▶ _WHAT THE EXERCISE ASKS_
What number of lines in the material contain the word "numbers"? Give that number alone.

◇ ◇ ◇ ◇ ◇

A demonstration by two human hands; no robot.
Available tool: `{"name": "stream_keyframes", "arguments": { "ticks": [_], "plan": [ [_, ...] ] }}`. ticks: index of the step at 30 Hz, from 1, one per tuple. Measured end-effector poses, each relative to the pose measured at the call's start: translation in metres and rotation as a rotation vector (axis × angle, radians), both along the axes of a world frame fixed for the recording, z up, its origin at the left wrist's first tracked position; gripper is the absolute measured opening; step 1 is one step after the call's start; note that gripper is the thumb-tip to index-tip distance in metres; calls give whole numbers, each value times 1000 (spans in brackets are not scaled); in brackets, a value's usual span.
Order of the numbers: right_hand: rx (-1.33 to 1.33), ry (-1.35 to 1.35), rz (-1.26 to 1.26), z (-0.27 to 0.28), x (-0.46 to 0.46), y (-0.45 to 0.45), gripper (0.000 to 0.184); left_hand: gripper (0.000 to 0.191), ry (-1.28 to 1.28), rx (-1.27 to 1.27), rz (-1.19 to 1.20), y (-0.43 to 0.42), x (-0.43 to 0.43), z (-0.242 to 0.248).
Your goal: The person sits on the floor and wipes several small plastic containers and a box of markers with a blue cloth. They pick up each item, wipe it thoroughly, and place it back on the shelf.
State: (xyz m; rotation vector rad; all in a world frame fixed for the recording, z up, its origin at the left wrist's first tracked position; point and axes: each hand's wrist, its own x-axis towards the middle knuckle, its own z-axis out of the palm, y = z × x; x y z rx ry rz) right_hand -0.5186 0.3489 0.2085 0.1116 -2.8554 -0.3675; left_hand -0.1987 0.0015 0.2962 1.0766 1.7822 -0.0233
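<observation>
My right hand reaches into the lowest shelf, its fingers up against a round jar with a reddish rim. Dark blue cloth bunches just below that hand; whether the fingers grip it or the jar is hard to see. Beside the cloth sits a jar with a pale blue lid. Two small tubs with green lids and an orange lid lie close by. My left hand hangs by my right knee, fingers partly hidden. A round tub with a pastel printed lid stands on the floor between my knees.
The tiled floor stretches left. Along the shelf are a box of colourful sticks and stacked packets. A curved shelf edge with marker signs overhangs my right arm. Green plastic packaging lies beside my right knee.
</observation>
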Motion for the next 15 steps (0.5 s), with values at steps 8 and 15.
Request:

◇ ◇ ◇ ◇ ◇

▶ _SOLUTION TO THE EXERCISE_
2